Lies Pauwels verortet ihre Inszenierung „somewhere over the rainbow“, also dort, wo alle sich das Glück erträumen (und kaum jemand es findet). Was sie hier schafft, ist eine Art Shakespeare-Essenz, sie stellt die Sätze frei und in den Raum, wo sie ihre Stimmung entfalten. Gesprochen wird ins Mikro, auch das Lieben ist eine Performance. Die Sprechenden schauen ins Publikum, selten einander an. Sie alle teilen den „Wunsch, uns nicht allein zu fühlen“, und wissen doch nicht, wie sie einander finden sollen. Sie präsentieren sich auf dem Markt der einsamen Herzen, preisen sich an. Martin Weigel beispielsweise als Mann, der stets für einen Spaß und einen guten Drink zu haben ist: „Ich sag immer, better a twelve nights stand than a one night stand.“ Es gibt Übergriffe, Zurückweisungen und ja: kurze Momente des Glücks. „Ich spüre, wie die Liebe in mich hineinkriecht“, so Wiebke Puls als Olivia einmal. „Und ich? Ich lasse es zu.“

Immer wieder wird der Blick von außen thematisiert, die Rollen, die uns die anderen aufgrund unseres Äußeren zuschreiben und das nicht nur im Theater. Dann scheint eine Wahrhaftigkeit auf in einem Spiel der Äußerlichkeiten und der Täuschungen. Dann legen die Spieler:innen ihre Masken und Rollen ab und präsentieren sich pur und verletzlich. Johanna Eiworth tritt irgendwann ganz ungeschminkt an die Rampe, will sich zeigen, wie sie ist. Doch auch Konstantin Schumann und Christian Löber verschwinden nie hinter ihren (Doppel-)Rollen, geben sich durchlässig. Die einzelnen Elemente fügen sich in einander, gehen neue Kombinationen ein – wie auch die Bühne von Johanna Trudzinski sich durch die beweglichen Bilder und Elemente ständig wandelt.

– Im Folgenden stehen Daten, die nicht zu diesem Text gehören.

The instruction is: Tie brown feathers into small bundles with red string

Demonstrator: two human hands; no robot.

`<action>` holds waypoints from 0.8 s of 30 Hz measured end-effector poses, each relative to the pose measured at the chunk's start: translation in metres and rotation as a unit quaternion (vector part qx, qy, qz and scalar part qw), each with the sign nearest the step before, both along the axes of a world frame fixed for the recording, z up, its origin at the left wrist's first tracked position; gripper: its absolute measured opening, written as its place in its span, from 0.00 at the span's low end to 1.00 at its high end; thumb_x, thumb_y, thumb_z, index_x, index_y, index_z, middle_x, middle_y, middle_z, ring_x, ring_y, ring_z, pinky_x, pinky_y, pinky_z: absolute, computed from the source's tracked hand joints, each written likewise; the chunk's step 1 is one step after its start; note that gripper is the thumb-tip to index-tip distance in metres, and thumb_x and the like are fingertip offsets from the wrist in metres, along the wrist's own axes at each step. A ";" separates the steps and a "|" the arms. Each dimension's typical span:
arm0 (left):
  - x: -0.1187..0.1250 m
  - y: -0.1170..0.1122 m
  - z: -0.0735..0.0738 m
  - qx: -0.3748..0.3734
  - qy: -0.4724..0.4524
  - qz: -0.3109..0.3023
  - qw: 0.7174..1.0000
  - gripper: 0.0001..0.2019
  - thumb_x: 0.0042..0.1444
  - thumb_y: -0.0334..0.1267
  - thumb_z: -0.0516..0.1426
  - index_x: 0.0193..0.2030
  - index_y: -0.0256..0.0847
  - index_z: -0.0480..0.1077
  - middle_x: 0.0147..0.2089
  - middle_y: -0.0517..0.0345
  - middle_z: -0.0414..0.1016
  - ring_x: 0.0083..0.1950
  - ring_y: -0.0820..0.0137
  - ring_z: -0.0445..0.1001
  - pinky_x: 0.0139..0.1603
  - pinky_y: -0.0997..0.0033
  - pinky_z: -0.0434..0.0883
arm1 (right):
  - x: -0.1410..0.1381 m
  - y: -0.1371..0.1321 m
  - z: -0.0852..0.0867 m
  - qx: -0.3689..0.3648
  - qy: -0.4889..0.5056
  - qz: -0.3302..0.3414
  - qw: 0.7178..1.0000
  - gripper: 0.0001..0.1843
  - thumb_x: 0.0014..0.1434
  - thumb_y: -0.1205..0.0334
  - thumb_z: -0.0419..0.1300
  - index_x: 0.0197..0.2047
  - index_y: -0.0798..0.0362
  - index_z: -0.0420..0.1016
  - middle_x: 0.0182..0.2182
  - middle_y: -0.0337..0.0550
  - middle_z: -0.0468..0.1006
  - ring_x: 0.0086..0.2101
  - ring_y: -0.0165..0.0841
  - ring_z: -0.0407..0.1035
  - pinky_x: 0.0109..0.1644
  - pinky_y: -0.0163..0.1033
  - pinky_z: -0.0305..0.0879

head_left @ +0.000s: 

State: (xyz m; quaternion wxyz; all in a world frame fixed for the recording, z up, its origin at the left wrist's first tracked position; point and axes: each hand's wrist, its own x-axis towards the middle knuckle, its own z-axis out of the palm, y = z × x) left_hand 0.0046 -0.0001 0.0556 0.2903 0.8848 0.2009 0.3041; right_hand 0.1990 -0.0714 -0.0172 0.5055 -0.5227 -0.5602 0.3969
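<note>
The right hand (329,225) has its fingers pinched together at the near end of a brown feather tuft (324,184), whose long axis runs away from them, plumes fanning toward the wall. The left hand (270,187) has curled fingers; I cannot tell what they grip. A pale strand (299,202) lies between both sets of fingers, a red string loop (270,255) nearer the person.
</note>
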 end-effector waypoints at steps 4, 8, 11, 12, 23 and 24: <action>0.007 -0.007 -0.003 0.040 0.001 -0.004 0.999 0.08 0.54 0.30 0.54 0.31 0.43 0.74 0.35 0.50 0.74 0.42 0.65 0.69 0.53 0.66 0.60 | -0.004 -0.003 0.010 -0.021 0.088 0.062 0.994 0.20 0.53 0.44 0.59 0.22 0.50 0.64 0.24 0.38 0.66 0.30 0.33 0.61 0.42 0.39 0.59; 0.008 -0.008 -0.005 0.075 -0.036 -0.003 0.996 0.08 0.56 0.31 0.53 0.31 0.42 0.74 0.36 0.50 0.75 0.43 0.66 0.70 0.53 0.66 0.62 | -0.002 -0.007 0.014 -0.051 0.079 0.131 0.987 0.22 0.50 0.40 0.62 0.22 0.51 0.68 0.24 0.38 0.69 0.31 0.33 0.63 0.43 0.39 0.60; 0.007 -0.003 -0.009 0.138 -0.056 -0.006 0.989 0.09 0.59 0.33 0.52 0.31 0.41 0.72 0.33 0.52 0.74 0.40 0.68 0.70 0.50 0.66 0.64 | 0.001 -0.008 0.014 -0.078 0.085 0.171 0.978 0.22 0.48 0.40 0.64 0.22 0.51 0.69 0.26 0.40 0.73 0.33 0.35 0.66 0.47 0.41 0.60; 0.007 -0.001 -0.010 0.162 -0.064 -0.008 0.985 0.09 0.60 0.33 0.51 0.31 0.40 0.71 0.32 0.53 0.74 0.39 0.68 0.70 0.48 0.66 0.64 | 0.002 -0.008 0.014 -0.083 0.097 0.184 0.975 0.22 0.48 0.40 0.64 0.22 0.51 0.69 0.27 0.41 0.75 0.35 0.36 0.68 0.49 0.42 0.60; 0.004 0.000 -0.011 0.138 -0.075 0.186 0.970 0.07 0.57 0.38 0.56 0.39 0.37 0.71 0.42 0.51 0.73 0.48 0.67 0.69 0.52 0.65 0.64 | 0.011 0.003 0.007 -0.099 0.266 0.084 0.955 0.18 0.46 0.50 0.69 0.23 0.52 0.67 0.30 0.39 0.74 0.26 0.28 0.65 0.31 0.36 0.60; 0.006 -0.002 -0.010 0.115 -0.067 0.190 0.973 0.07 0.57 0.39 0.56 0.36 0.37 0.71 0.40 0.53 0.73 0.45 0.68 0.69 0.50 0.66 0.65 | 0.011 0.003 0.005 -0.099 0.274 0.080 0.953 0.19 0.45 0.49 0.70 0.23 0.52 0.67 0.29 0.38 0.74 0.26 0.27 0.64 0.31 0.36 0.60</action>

Verbunden wird alles durch die großartige Musikauswahl, die ebenfalls zusammenbringt, was eigentlich nicht zusammengehört und doch famos passt. Ob Frank Sinatras „Something Stupid“, Keith Carradines „Maria’s Eyes“, „Rivers of Babylon“ von Boney M. oder Gary Jules’ „Mad World“: Die Songs sind präzise gesetzt und tragen durch den Abend. Wenn sich am Ende alle zu David Bowies „Life on Mars“ ihrer Kostüme entledigen, ist da ein Gefühl von Verlorenheit und gleichzeitig Verbundenheit, wie die fast zu schön ist, um wahr zu sein

Nein, eine Komödie ist dieser Abend nicht. Dafür ist er zu tief, zu menschlich und auch zu traurig. Beglückend ist er dennoch auf eine Art, wie sie im Theater selten zu finden ist. Wenn sich hier Momente der Zärtlichkeit entwickeln, sind sie unglaublich berührend. Wenn Martin Weigel und Erwin Aljukić zu Keith Carradines „Maria’s Eyes“ miteinander tanzen, der große Weigel den kleinen Aljukić durch den Raum trägt und führt, ihn so achtsam anfasst wie angemessen, stockt einem der Atem vor diesem Augenblick der Nähe und des Vertrauens. Wenn das Ensemble zu Joe Dassins „Et si tu n’existais pas“ auf Drehstühlen durch den Raum rollt und schmachtet, ist der Schmerz ein kollektiver. Mit diesem Gefühl entlässt einen dieser Abend: Die Liebe, die echte tiefe Liebe, ist ein seltenes Gut. Ein Narr, wer sie nicht sucht und sich nicht in die Sehnsucht hineinwirft, sich nicht verletzlich macht und auch mal lächerlich. Wieder und wieder. Vielleicht ist da „something stupid“ mit dem Lieben. Doch wie stupid wäre es bitte, nicht zu lieben?